For sixteen of these large switch engines, it seemed that the end of the line had come in 1960, when they were sold to the Northwestern Steel and Wire scrapyard in Sterling, Illinois. However, these engines would prove that they still had some useful life left in them. Northwestern Steel and Wire, with its large complex and an aging fleet of ex-CB&Q 0-6-0 switchers, decided instead to scrap their own engines, and put the 0-8-0's to work switching gondolas in their yard.
Under NS&W ownership, the engines were renumbered by dropping the first two digits of their GTW numbers. The exception was GTW 8300, which became no. 30, rather than 00. Also, over the years, several of them were converted from coal to oil firing. Some, including nos. 15 and 28, were paired with different tenders from scrapped engines. No. 15 received a coal tender from a CB&Q Mikado in the early 60's, and later no. 28 was given a Vanderbilt tender from the Kansas City Southern as part of her conversion to oil firing. Because the oil bunker on the KCS tender didn't clear no. 28's cab roof, the tender was coupled on backwards! Otherwise, however, these engines were little changed during their second career at NS&W. At a time when steam locomotives were quickly becoming either razor blades or museum pieces, these sixteen workaday switch engines soldiered on, doing pretty much what they were built to do, and continued to do so for a couple more decades. The last fires weren't dropped until the early 1980's. It was the last great industrial steam show in America.

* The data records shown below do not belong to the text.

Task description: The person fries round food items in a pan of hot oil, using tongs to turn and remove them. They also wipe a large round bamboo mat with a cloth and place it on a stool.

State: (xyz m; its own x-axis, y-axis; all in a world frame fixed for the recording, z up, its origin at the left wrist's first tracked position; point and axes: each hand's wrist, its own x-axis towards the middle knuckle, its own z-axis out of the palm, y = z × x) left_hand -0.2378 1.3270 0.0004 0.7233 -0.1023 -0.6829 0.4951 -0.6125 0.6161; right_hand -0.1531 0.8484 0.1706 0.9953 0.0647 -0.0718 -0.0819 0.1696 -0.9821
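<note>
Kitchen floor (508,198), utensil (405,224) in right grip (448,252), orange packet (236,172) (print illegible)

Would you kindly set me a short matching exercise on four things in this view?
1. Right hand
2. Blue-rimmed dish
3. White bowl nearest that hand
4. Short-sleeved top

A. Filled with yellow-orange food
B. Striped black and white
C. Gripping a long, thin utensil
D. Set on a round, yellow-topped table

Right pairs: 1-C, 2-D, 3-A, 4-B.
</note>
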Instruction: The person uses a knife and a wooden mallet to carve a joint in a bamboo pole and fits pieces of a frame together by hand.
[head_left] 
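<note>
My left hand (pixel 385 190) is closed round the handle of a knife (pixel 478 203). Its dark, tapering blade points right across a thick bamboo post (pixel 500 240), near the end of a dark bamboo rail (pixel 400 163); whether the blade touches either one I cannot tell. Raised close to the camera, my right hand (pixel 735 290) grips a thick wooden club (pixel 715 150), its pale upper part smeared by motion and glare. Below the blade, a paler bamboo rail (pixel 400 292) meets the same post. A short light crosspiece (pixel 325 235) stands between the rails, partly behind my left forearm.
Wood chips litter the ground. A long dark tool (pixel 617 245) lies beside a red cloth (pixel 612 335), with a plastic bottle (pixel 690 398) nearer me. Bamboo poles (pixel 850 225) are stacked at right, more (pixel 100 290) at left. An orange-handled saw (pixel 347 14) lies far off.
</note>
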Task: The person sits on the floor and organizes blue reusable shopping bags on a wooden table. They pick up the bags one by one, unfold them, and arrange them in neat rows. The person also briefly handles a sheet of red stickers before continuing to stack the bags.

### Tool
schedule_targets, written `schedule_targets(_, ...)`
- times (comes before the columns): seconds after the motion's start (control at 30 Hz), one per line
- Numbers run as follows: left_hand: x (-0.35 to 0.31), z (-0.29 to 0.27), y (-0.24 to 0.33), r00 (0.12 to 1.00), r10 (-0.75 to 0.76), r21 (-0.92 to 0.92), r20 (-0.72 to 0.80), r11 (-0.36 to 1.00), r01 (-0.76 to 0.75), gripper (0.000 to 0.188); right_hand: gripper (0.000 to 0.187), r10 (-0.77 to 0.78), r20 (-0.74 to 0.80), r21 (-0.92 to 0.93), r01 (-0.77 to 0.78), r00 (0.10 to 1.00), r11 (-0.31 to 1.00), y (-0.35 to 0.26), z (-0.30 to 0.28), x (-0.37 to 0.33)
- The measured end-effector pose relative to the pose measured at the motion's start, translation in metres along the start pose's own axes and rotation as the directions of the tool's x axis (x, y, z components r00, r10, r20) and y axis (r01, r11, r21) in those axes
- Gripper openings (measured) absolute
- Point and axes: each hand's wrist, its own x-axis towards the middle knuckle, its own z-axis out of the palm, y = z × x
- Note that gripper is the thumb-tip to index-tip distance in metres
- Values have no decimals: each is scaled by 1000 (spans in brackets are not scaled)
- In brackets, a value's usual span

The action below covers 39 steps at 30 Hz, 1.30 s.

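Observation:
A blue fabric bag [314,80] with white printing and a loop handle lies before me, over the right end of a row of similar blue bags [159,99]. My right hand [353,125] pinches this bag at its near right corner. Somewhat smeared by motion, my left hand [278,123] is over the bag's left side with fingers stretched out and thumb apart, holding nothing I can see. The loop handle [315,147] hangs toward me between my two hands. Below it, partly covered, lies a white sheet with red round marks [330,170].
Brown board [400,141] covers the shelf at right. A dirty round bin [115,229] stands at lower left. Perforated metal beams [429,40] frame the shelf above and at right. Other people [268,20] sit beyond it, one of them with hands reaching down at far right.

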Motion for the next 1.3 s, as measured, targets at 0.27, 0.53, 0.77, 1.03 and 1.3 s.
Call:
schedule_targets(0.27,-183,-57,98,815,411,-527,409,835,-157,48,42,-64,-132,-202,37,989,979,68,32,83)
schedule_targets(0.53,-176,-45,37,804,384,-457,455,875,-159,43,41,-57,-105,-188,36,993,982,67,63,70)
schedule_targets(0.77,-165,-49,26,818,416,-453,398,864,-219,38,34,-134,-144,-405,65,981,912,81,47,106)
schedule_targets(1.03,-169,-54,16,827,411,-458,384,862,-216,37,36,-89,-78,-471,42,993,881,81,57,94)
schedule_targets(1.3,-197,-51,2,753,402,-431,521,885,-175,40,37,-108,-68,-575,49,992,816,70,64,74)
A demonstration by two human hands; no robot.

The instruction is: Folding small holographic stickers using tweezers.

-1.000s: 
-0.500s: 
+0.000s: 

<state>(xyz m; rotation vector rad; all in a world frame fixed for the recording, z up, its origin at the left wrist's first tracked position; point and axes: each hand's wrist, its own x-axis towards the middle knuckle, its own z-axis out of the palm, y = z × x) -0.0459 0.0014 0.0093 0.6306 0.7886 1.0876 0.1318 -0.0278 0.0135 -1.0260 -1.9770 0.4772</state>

When NS&W steam operations finished, twelve of the original sixteen 0-8-0's were still on the roster. The other four had been used for spare parts and scrapped. In what was a very generous move for a yard that had scrapped so many steam locomotives over the years, the remaining 0-8-0's were given to the Illinois Railway Museum. The lowly P-5 0-8-0, a class of engine that the GTW hadn't bothered to preserve at all, suddenly became one of the best-represented locomotive types in preservation. This, however, posed something of a dilemma for the IRM. Just what does a museum with an already large collection do with twelve more-or-less-identical switch engines? One engine, no. 80, was cosmetically restored in her original guise as GTW 8380, and placed on display at the museum's Union, Illinois site. Homes were found for several others as well. No. 27 went to St. Paul, Minnesota, for display outside Bandana Square, a railroad-themed shopping complex converted from a former Northern Pacific Railway car shop. The city of Amboy, Illinois got no. 76 and put her on display outside their depot museum, while no. 73 remained in NS&W's home town of Sterling, Illinois, placed on display at the P.W. Dillon museum. The rest of the engines weren't so fortunate. In 1988, the IRM traded five of them to a Chicago scrapyard in exchange for CB&Q 2-8-2 no. 4963, which had been there since 1970. The remaining three, nos. 74, 05, and 30 (the original GTW no. 8300), were placed in open storage on a siding in Galt, not far from the NS&W yard in nearby Sterling, and left there to rust until a decision could be made on their fate.